While Cheney’s high-profile participation in recent public hearings on Trump’s attempts to overturn the 2020 election result certainly gave it a boost among Democrats, it’s unclear whether it will have a notable impact in Wyoming, specifically. Publicly available data from the Wyoming secretary of state’s office show that the number of registered Republican voters in the state has increased 980 in the past two months, while the number of registered Democrats has decreased by 452. As of June 2022, Registered Republicans make up 70% of all registered voters in Wyoming, according to the same data.

“This is Wyoming, this is not Georgia,” added Hageman’s first adviser. “This is the most pro-Trump state there is.”

Colleagues from Cheney, who have previously complained about her criticism of Trump’s leadership and the leadership of the Republican party, said her outreach to Democratic voters was not surprised given her current status inside the GOP.

“It confirms what everyone already knows: she is no longer accepted as a Republican in fact.
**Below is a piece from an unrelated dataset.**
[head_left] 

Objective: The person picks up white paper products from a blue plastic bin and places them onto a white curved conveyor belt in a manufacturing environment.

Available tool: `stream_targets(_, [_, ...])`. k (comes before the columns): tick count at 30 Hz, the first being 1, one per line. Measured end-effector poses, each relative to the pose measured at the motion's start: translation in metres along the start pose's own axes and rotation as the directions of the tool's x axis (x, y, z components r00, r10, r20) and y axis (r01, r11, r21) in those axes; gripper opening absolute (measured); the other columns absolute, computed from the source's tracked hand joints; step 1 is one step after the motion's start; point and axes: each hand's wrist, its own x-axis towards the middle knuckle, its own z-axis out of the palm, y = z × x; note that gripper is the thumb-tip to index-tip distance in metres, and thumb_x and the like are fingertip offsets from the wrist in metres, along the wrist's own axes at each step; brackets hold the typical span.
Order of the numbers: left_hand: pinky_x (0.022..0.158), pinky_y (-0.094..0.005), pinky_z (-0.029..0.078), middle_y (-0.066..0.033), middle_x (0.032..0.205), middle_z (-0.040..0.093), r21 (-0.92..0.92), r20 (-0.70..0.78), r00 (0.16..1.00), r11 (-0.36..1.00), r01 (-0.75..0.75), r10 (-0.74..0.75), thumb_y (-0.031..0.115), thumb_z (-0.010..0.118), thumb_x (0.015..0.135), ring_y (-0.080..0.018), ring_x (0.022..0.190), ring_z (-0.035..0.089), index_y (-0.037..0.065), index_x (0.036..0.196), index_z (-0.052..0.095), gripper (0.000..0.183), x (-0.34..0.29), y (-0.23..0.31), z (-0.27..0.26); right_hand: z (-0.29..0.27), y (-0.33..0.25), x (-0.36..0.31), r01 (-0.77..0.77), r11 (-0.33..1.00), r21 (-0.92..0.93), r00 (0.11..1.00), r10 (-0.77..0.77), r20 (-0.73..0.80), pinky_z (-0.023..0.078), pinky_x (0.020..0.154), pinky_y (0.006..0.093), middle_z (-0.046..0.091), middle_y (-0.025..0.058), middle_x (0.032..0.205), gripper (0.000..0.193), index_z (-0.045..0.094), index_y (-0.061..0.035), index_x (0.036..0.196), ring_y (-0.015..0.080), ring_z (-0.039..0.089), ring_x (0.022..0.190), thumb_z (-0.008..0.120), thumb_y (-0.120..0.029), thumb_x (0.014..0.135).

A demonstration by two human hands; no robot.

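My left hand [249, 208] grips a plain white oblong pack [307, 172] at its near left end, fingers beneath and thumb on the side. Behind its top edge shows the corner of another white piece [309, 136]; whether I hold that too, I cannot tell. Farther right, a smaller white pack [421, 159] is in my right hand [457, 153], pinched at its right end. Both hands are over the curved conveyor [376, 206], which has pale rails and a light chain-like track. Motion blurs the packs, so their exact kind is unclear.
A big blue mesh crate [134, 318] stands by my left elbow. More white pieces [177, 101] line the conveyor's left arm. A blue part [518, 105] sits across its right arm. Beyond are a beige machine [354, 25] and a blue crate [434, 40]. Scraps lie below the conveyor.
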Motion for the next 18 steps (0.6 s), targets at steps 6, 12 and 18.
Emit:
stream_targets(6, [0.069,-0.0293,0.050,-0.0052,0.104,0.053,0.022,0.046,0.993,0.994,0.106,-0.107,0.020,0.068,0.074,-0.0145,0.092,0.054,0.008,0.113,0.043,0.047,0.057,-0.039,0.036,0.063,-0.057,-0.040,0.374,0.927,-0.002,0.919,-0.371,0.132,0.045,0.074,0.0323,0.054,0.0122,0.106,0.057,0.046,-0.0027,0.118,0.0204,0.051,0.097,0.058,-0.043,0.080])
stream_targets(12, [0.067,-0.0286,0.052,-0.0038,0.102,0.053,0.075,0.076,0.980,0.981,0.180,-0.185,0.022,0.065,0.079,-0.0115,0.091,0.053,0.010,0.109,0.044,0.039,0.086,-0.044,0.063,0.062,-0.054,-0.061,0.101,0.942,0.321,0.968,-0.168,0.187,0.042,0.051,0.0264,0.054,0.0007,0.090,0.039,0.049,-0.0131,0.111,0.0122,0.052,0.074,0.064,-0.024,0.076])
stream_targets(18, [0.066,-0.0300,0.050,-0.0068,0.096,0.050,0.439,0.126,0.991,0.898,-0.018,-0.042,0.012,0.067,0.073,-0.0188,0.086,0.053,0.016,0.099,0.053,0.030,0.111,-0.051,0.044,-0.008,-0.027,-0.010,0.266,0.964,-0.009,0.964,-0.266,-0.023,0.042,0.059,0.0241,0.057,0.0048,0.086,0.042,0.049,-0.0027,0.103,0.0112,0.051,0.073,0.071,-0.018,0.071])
She filed as a Republican but clearly has no path to winning as a Republican,” he said Rep. Warren Davidson of Ohio.

Cheney has maintained support among some notable Wyoming Republicans – including former GOP Sen. Alan Simpson, who retired from the upper chamber in 1997 – and his voting record among conservative groups like the Heritage Foundation remains in the 80s high. But if Trump’s track record of expelling current Republicans who voted to impeach him over Jan. 6 is any indication, the daughter of former Vice President Dick Cheney could be in trouble later this summer.

Last week, South Carolina Rep. Tom Rice became the first of 10 House Republicans who voted to impeach Trump (a group that includes Cheney) to lose his primary bid for re-election. Rice lost to Trump-backed state GOP Rep. GOP Rep. Russell Fry by more than 25 percent, according to CNN election results.